*** Begin section ***

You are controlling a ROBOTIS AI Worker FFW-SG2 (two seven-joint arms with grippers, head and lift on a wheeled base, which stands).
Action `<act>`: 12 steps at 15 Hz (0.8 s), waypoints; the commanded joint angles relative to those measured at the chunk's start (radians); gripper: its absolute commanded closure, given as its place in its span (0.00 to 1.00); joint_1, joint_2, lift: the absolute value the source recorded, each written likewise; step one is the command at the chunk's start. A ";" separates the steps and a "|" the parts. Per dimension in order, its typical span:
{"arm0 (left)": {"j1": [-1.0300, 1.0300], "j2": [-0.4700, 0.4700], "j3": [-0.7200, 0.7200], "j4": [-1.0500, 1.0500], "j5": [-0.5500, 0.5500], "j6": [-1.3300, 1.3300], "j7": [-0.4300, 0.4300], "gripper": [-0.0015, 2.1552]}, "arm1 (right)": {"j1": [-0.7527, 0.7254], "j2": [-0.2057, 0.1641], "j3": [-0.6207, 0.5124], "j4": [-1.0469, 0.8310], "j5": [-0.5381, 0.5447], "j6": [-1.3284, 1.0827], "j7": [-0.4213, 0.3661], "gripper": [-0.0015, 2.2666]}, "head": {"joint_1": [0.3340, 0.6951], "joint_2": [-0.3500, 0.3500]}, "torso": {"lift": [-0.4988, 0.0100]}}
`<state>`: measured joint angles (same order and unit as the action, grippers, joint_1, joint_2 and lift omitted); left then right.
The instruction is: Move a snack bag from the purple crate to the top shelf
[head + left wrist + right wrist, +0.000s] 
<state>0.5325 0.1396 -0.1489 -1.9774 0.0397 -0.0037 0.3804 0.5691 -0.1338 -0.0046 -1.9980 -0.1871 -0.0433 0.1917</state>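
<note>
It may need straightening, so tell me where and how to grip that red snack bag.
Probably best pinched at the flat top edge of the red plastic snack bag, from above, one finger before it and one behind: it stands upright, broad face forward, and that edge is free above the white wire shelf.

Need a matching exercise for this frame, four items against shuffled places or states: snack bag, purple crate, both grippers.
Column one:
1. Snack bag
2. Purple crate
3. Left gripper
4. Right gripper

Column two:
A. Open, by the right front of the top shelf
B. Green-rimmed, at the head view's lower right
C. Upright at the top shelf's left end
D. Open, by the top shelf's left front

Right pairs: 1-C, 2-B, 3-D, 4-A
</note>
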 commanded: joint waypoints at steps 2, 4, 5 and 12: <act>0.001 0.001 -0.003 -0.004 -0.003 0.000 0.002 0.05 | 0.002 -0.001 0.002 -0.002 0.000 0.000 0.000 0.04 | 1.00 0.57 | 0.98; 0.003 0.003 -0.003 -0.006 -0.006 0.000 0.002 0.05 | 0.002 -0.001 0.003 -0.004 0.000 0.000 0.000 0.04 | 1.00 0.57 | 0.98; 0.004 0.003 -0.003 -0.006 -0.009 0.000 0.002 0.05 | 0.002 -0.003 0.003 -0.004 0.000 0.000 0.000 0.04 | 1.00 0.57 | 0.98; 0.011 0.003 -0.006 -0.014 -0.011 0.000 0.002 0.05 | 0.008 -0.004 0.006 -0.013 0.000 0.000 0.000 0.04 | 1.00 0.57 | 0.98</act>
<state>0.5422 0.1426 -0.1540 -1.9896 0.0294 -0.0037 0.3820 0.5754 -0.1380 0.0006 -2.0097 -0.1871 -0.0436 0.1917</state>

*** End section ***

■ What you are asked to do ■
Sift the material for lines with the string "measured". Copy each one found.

■ Result for this exercise ■
Action `<act>`: 12 steps at 15 Hz (0.8 s), waypoints; the commanded joint angles relative to those measured at the chunk's start (radians); gripper: its absolute commanded closure, given as its place in its span (0.00 to 1.00); joint_1, joint_2, lift: the absolute value the source recorded, each written likewise; step one is the command at the chunk's start. A ";" separates the steps and a "|" the parts. Per dimension in order, its typical span:
`<state>`: measured joint angles (same order and unit as the action, grippers, joint_1, joint_2 and lift omitted); left then right.

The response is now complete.